The first episodes, Raging Sherbet, is a cute one that has a couple of the girls off visiting Oyuki on Neptune while the guys deal with the extreme summer heat in Japan. While there, Oyuki shows off her latest business venture, a creature called a Sherbet. The little colored ball has wings and legs and a cone-shaped nose and flutters about. But the neat thing is that you can pull off its nose and it’s a sherbet cone of tasty goodness. The creature even regenerates its nose after a few seconds and none of it hurts the animal at all. Now, if you get past the idea that the creature’s head is made of sherbet, or at least it’s chilled creature brains, then you’ll enjoy the way this goes as Ran convinces Oyuki to let her test one out on Earth to see how it does. The only thing Ran has to do is ensure that nothing bad happens to it

And that includes keeping it in its cage because if it gets out into the open air and too hot, it goes on a rage bender and becomes uncontrollable. So Ran agrees to all the conditions and takes it back to Earth where she promptly works its ass off by selling sherbet cones. Keeping it in the air-conditioned cage helps, but yanking out as many cones as she does only serves to get it mad and it eventually gets free and starts shooting its cones at everyone in a mad spree. It just gets plain silly from there, especially when Oyuki shows up to check on the sherbet, and Ran gets extremely panicky about breaking the promise. This episode angles more towards the chaotic fun as it progresses and it gives Ran some good screen time to be all irrational.

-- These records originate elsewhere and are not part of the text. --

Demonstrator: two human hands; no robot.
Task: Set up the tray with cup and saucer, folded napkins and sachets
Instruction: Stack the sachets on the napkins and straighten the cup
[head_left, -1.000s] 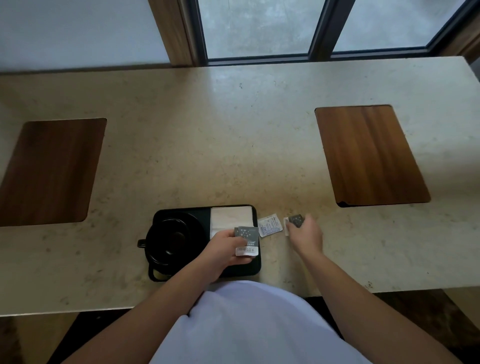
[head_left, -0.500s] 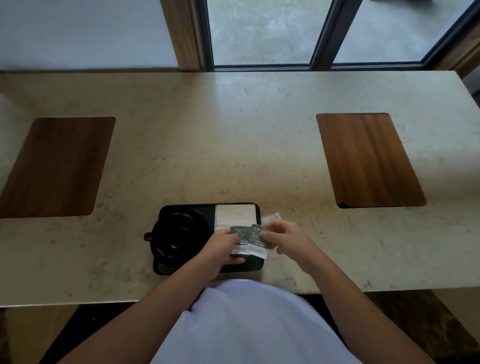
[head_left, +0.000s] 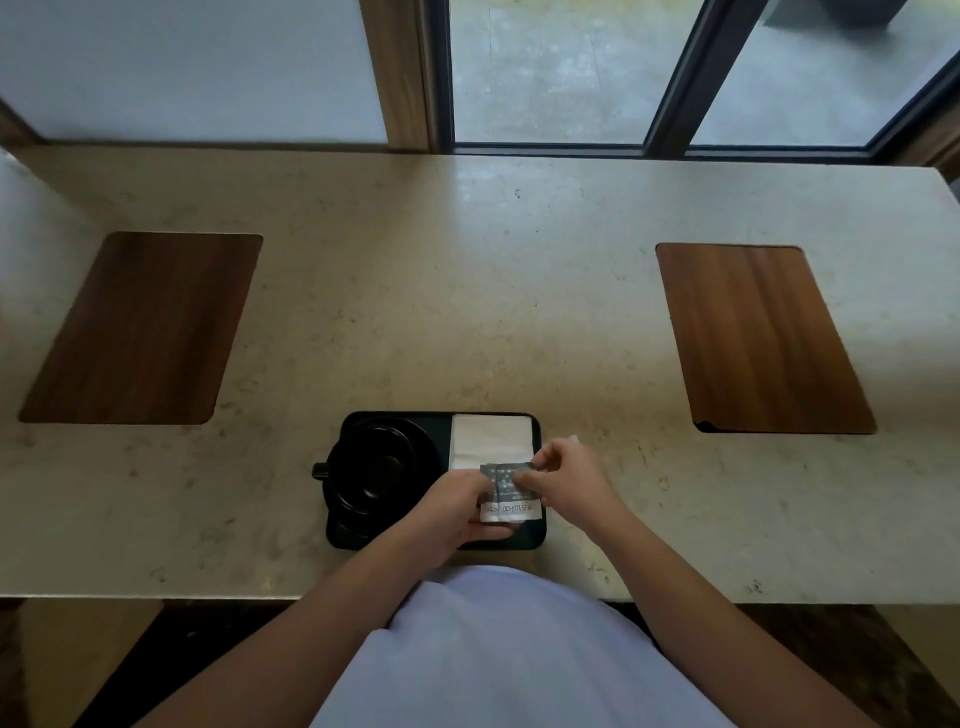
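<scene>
step: sachets (head_left: 506, 486) being gathered over tray (head_left: 535, 540), pinched from both sides by left hand (head_left: 460, 506) and right hand (head_left: 563, 480) | next: judged to be laid on tray's near right part | tray: cup (head_left: 376, 470) on saucer left, napkins (head_left: 491, 441) far right

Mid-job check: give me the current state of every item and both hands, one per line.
tray: flat on the counter, near edge.
cup: on its saucer, in the tray's left half, handle pointing left.
napkin: folded, flat in the tray's far right part.
sachets: held above the tray's right half, between both hands.
left hand: grips the sachets.
right hand: pinches the sachets' right edge.
wooden insets: bare.
</scene>
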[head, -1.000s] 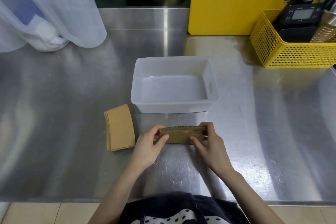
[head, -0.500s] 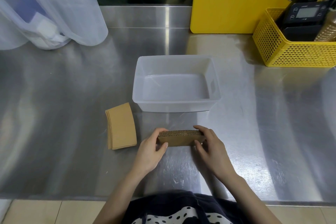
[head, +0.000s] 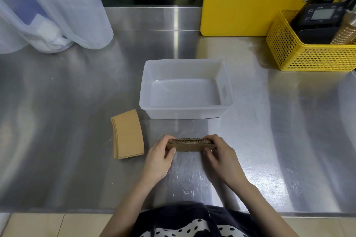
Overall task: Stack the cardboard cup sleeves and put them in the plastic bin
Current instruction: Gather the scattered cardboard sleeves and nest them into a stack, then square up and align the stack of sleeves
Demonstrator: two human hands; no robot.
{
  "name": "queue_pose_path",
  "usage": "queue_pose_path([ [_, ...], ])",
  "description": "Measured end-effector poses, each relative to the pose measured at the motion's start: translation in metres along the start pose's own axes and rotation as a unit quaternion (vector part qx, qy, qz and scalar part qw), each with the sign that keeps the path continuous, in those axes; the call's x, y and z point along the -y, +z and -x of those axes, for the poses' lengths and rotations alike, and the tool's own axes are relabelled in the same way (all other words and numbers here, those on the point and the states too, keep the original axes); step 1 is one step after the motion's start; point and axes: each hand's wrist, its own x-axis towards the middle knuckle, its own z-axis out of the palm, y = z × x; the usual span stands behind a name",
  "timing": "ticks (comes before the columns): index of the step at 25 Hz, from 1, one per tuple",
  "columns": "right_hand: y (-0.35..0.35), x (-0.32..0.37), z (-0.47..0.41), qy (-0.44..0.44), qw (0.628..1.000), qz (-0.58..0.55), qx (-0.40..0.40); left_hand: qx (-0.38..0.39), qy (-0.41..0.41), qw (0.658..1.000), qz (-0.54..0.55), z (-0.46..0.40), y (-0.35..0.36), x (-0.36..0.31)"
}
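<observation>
A stack of brown cardboard cup sleeves stands on its long edge on the steel counter, its corrugated top edge showing. My left hand grips its left end and my right hand grips its right end. A second small pile of flat sleeves lies on the counter to the left, apart from my hands. The translucent plastic bin sits just behind the held stack, and its inside shows nothing in it.
A yellow perforated basket with a digital scale and tools stands at the back right. A yellow board leans against the back wall. Clear plastic jugs stand at the back left. The counter's front edge runs near my body.
The held stack has come down and slightly toward me, its top edge now level. Both hands kept their hold on its ends. The flat pile and the bin have not moved.
</observation>
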Motion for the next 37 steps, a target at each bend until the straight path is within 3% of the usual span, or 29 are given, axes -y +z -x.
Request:
queue_pose_path([
  [14, -0.017, 0.034, -0.012, -0.008, 0.999, -0.039, 0.003, -0.071, 0.012, 0.995, 0.073, -0.004, -0.036, -0.019],
  [23, 0.002, 0.079, -0.032, -0.023, 0.989, -0.083, 0.117, -0.153, -0.019, 0.962, 0.224, -0.002, -0.078, -0.008],
  [28, 0.021, 0.104, -0.049, -0.043, 0.985, -0.092, 0.142, -0.183, -0.055, 0.960, 0.206, -0.010, -0.103, 0.009],
  [33, 0.037, 0.117, -0.061, -0.064, 0.980, -0.022, 0.188, -0.219, -0.076, 0.957, 0.174, -0.022, -0.114, 0.020],
  [37, 0.049, 0.120, -0.069, -0.060, 0.971, 0.059, 0.225, -0.203, -0.090, 0.967, 0.124, -0.037, -0.116, 0.027],
])
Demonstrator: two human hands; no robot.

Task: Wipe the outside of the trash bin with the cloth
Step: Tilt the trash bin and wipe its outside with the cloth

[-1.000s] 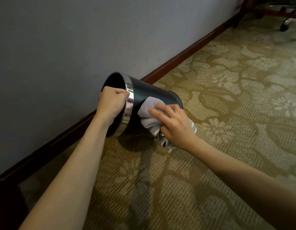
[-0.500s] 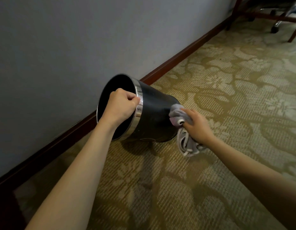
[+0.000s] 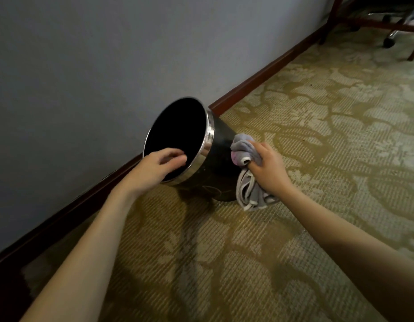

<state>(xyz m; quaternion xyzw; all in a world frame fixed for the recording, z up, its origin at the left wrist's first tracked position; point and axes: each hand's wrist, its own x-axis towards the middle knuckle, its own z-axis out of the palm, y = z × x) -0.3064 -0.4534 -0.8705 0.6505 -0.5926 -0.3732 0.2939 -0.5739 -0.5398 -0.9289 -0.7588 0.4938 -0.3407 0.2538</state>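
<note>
Black and chrome-rimmed, the trash bin (image 3: 215,159) tilts on the carpet (image 3: 317,159) beside the wall. The left hand (image 3: 155,168) hovers loosely open at its mouth, holding nothing; the right hand (image 3: 268,168) clutches the cloth (image 3: 242,147) against the side. Best re-grip the rim, then wipe with firm overlapping strokes.

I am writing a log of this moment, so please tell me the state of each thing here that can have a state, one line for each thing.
trash bin: tilted, base on the carpet, mouth open toward the camera
cloth: bunched, pressed on the bin's side, one end hanging down
left hand: open, fingers loose at the rim, not gripping
right hand: shut on the cloth
</note>
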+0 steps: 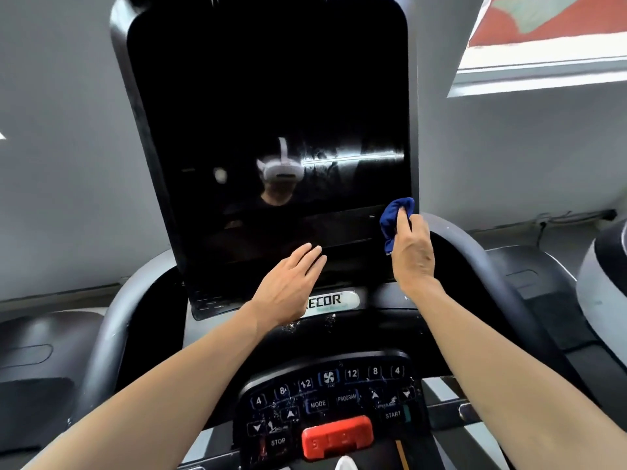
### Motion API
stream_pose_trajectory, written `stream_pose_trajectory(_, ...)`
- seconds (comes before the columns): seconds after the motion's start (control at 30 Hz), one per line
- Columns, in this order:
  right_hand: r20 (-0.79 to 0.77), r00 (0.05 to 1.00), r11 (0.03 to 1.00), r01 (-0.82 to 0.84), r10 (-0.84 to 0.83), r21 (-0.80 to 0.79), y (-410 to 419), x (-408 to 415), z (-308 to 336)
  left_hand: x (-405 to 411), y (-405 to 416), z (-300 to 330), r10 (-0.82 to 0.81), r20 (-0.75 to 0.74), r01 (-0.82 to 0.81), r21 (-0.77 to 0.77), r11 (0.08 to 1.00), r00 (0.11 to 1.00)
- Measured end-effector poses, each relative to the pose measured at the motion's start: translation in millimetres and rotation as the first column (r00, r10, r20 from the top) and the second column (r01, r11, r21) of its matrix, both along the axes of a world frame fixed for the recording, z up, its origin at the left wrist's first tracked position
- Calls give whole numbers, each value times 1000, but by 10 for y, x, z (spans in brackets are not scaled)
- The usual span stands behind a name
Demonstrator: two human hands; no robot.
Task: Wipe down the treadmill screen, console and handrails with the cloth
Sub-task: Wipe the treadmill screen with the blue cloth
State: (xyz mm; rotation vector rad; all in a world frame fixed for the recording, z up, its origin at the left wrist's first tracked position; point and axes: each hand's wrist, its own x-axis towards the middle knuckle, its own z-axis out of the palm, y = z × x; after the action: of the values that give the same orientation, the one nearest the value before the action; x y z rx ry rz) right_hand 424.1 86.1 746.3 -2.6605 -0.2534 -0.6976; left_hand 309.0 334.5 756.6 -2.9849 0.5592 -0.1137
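Grey walls [68, 164] are closing in behind the treadmill, with a window [549, 39] showing at far right. Going left to right: a grey handrail [101, 337] is curving down the left side; the tall black screen [264, 96] is standing tilted at centre, showing streaks and a reflection of the person.

Left hand [288, 286] is hovering or resting flat at the screen's lower edge, fingers straight and together, holding nothing; actual contact is hard to judge.

Right hand [412, 252] is pinching a bunched blue cloth [395, 222] against the screen's lower right corner, fingers curled round it.

Handling judgement: cloth looks soft, light and limp, so it is best gripped as a wad in the palm. Screen is glossy and probably smears easily; light, even pressure seems wise.

Readable writing: a badge below the screen is showing "ECOR", first letters hidden by the left hand. Near console [325, 401] buttons are reading 4, 8, 12, MODE, PROGRAM, START, STOP, beside a red clip [337, 435]. Water droplets are sitting across the console.
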Motion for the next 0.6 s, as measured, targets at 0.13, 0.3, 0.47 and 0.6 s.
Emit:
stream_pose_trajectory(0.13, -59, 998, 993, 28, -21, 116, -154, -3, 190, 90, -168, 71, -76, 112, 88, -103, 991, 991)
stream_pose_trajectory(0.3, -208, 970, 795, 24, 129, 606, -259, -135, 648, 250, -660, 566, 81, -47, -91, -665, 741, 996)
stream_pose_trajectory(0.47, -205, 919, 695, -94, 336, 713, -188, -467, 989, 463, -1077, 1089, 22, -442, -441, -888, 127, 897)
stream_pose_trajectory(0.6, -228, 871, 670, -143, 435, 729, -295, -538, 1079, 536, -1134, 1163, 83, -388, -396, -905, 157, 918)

The follow-up episode is somewhat the same in that it has some good moments but is mostly forgettable. Thanks once again to Ran, Lum ends up with a recipe she wants to try cooking for Ataru and mistakenly grabs the wrong code for it from Ran’s computer. She ends up cooking up a rather tasty treat and manages to even get Ataru to try some, as well as Onsen a bit later, only to find that the tasty dish has a nasty side-effect; one some species it will turn them into werewolves! So furry-faced and pawed, both of the guys panic over this and Ataru realizes just how bad it is since none of the women will date him while he’s like this. He does find some popularity eventually though as he continues to avoid Lum since her antidotes are often worse than the actual problem, but Lum is in a panic over it because she finds out that if he doesn’t get the antidote within twenty-four hours, he’ll turn into a wolf forever. This episode goes for a lot of slapstick and physical comedy but ends with some good romantic moments about seeing through things. It’s fun overall but again is mostly forgettable.

In Summary: 
Much like a lot of the TV episodes, this OVA installment is a good bit of fun and if you’re a fan of Ran, you get some great material for her to play around with. Lum’s old gang figures prominently in the first episode and more Benten time is always appreciated and she even lets her hair down for a bit – before the hot tub scene even. While not the most memorable of episodes from the franchise, these two aren’t bad at all and have their moments. Though there are better OVAs in the series, I’m sure there are some big fans of these two just as I am of certain others which makes it all the more fun.

Features
Japanese 2.0 Language, English Subtitles, Art Gallery, Liner Notes

Content Grade: B+
Audio Grade: B
Video Grade: B+
Packaging Grade: B
Menu Grade: B
Extras Grade: B-

Released By: AnimEigo
Release Date: May 10th, 2005
MSRP: $19.98
Running Time: 60 Minutes
Video Encoding: 480i/p MPEG-2
Aspect Ratio: 1.33:1

Review Equipment:
Sony KDL70R550A 70″ LED 1080P HDTV, Sony PlayStation3 Blu-ray player via HDMI set to 1080p, Onkyo TX-SR605 Receiver and Panasonic SB-TP20S Multi-Channel Speaker System With 100-Watt Subwoofer.